Eu sei que o meu dever de blogger era acompanhar minuto a minuto as notícias sobre a Feira do Livro de Lisboa, divulgar todos os comunicados da APEL, todas as tomadas de posição da CML, todos os volte-faces de um imbróglio que parece não ter fim à vista. Noutros tempos, sobre outros assuntos, foi isso que fiz e sei bem o que o Sitemeter ganha com estes acompanhamentos quase em directo. Acontece que desta vez não me apetece entrar em semelhantes correrias. Falta-me o tempo e, mais do que isso, a paciência.
Sei quais são as razões de uns e de outros, os equívocos de uns e de outros, as teimosias de uns e de outros. Esta manhã, ouvi o Fórum TSF de fio a pavio (incluindo a tonitruante entrada em cena de Isaías Gomes Teixeira, que até apresentou algumas razões válidas mas a destempo). Não ignoro a histeria mediática, compreendo-a, aceito-a, não me peçam é que faça parte dela. Não me apetece, lamento. Ou como diria o bom velho escrivão Bartleby: “I would prefer not to.”
Felizmente, há muitos blogues a cumprir bem a função, entre os quais este, este e este.

Comentários

2 Responses to “Feiras, feirices e feirantes”
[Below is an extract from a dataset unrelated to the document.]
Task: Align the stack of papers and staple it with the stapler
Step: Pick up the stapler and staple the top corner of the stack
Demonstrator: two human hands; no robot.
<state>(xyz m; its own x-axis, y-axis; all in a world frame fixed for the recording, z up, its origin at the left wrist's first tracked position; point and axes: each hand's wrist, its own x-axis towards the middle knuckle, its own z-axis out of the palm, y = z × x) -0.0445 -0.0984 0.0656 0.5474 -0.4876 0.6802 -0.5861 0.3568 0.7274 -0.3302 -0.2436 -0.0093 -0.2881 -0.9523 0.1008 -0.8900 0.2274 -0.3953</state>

  1. TSC on Maio 18th, 2008 18:40

    Pois, agora (http://bibliotecariodebabel.com/noticias/novidade-para-o-mes-de-junho/) percebemos porque um blogue sobre o universo da edição em Portugal se alheou de dar notícias e emitir opiniões sobre o assunto. Os autores da Leya começam a pautar-se todos pela mesma bitola, tal como o Lobo antunes, que foi dizer ao Publico que se a Leya não fosse à Feira teria “problemas” com ele, mas que isso (as suas palavras) não deveria ser lido como um desafio directo… Pecunia non olet.

    • José Mário Silva on Maio 18th, 2008 23:18

      Engana-se, caro TSC. Uma coisa não tem rigorosamente nada a ver com a outra, mas não tenho sequer que lhe explicar porquê. Digo-lhe apenas que se pensasse um bocadinho antes de escrever se teria apercebido de um pormenor básico: um livro não se faz de um dia para o outro. E quando o processo de edição começou, ainda ninguém supunha que a LeYa avançaria para a compra da Oficina do Livro, que de resto nem sequer está ainda fechada. Colocar-me no saco dos “autores da LeYa” no tom em que o faz, além de algo precipitado, reflecte apenas a sua má-fé.